## WHAT TO PRODUCE
For this exercise, restate word for word only the lines from the first line of the data to the line containing "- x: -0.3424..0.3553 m".
——————
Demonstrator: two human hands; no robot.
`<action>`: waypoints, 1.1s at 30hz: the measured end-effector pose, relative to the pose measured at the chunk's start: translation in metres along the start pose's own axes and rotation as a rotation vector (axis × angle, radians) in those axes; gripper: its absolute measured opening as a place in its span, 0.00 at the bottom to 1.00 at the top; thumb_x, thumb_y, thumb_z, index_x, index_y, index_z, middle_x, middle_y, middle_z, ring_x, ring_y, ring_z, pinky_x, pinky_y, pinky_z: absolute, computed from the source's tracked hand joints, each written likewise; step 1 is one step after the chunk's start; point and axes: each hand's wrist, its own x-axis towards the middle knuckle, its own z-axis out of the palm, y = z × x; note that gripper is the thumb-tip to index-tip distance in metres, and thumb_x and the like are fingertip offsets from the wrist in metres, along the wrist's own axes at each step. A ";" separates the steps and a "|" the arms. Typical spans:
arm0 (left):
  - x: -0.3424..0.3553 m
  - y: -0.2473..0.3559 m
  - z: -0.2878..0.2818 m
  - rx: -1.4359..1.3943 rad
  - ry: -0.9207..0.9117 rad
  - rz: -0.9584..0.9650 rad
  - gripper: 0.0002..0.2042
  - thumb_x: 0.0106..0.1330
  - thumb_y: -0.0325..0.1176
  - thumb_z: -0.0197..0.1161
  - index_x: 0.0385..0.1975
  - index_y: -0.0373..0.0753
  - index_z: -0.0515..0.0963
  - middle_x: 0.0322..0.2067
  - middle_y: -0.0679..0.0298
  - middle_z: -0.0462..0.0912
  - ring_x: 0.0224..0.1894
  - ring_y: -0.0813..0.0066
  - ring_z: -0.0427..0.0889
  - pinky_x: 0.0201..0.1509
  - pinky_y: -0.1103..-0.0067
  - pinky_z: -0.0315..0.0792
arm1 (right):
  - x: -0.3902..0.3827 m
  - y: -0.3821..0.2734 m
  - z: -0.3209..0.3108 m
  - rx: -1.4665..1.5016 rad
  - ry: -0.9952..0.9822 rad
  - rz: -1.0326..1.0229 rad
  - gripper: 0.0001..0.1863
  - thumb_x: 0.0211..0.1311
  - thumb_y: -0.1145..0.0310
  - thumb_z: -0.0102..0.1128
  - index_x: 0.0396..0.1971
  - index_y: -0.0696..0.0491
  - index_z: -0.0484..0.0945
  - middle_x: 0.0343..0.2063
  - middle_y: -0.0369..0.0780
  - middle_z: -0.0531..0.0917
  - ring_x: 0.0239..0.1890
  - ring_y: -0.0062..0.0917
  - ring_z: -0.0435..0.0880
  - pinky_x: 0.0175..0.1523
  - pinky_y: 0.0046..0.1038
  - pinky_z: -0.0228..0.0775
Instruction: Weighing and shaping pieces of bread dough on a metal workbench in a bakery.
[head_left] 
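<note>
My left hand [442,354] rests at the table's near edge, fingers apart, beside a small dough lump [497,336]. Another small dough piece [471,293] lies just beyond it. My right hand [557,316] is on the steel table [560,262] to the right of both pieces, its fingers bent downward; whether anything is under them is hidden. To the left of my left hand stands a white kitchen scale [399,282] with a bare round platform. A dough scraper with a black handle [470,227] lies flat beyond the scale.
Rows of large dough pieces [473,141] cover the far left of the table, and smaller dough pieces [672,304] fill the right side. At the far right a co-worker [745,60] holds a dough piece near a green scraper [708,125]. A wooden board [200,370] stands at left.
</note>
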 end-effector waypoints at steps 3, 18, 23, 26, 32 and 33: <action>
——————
## ANSWER SECTION
Demonstrator: two human hands; no robot.
`<action>`: waypoints, 1.1s at 30hz: the measured end-effector pose, relative to the pose measured at the chunk's start: translation in metres along the start pose's own axes and rotation as a rotation vector (axis × angle, radians) in those axes; gripper: its absolute measured opening as a place in its span, 0.00 at the bottom to 1.00 at the top; thumb_x, thumb_y, thumb_z, index_x, index_y, index_z, middle_x, middle_y, middle_z, ring_x, ring_y, ring_z, pinky_x, pinky_y, pinky_z: absolute, computed from the source's tracked hand joints, each written likewise; step 1 is one step after the chunk's start; point and axes: each hand's wrist, its own x-axis towards the middle knuckle, its own z-axis out of the palm, y = z × x; note that gripper is the thumb-tip to index-tip distance in metres, and thumb_x and the like are fingertip offsets from the wrist in metres, along the wrist's own axes at each step. A ";" separates the steps and a "|" the arms. Typical spans:
arm0 (left):
  - x: -0.3424..0.3553 m

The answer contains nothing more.